In the same way, it does not make oratory worse if some people use blandishment or abuse, but we must recognize in this that they are bad at rhetoric just as the other people fail at philosophy, they all use the excuse of the noblest action to furnish themselves with the opportunity to do evil.
It would be odd if we were to judge actions of cobblers and carpenters not from their mistakes but instead from examples where they did as well as humanly possible, but we evaluate oratory not just from its greatest accomplishments, but instead according to those who do the opposite of what oratory intends.”

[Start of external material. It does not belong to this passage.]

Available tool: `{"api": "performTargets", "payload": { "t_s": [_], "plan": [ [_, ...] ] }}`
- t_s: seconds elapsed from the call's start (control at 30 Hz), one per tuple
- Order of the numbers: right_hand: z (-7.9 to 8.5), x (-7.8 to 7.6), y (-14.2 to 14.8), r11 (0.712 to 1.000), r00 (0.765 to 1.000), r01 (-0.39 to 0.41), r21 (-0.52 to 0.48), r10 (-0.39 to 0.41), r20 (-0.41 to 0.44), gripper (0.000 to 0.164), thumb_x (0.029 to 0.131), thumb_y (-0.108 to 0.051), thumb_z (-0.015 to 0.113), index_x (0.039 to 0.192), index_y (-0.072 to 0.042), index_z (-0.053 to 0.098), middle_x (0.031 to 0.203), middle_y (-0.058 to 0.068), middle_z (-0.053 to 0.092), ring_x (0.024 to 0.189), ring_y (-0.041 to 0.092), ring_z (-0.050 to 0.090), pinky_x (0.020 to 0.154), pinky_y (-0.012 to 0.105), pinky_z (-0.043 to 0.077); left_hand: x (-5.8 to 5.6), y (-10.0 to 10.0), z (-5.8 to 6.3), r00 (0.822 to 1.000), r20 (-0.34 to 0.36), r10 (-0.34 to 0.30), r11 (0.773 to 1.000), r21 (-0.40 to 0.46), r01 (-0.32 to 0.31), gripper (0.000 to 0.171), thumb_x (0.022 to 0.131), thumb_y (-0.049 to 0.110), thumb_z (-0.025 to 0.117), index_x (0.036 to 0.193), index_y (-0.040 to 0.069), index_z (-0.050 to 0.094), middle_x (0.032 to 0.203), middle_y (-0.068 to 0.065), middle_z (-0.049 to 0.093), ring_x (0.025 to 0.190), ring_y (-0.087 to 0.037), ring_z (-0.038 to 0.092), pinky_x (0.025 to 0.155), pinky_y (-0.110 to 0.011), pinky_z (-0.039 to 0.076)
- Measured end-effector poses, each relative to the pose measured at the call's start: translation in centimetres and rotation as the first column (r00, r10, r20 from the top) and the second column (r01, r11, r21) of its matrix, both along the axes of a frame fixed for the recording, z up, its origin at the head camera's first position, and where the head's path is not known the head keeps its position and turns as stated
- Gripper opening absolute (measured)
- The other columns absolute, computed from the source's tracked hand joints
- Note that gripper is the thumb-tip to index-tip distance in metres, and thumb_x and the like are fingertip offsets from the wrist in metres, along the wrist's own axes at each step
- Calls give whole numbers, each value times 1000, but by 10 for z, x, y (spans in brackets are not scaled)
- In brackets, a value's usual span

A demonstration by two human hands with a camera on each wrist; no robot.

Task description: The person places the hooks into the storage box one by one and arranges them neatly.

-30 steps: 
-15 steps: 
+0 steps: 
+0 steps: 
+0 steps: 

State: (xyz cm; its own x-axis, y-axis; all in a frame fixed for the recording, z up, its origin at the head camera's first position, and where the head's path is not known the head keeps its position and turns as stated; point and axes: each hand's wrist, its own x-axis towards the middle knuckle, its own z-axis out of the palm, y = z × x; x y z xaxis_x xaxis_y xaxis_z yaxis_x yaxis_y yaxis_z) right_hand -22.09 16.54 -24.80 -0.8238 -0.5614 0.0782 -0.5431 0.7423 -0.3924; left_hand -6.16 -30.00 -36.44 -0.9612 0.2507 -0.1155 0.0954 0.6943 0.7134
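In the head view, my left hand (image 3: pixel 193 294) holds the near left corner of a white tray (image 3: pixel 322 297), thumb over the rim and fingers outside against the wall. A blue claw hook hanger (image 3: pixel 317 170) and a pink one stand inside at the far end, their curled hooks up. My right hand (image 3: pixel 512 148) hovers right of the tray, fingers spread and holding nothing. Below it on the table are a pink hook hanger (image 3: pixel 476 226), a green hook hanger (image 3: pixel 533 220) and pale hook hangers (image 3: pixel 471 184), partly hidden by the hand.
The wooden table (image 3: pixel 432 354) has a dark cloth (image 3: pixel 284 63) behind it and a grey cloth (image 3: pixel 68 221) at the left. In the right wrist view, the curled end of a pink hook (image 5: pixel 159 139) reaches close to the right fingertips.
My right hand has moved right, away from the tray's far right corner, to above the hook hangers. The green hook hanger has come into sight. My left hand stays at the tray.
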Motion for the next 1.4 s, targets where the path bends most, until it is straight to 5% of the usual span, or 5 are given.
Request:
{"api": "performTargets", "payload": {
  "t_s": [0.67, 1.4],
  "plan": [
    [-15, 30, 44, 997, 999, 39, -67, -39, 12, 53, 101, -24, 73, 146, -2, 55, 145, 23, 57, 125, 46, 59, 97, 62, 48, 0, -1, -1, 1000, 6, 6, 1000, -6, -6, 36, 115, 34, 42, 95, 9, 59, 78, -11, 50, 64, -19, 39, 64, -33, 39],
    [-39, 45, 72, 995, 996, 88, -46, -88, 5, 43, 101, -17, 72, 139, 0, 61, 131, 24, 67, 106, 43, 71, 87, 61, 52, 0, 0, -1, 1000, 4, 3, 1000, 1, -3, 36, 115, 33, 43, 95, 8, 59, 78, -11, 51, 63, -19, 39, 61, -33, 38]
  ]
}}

“The fact is this: if they would tolerate the work advancing by stages, so that the studious youth were were steeped in strict reading, they shaped their minds with the sayings the wise, they were digging out words with a tireless pen, they were listening at length to words they want to imitate, and they believed that what was pleasing to children was never truly exceptional, then that old style of oratory would have the weight of its majesty.
As it is now, children play at school and our youths are mocked in public. And what is more disgusting than this, no one is willing to admit in old age whatever nonsense they learned before. But, please don’t think that I am attacking a tenet of Lucilian humility. I will put what I believe in a poem.”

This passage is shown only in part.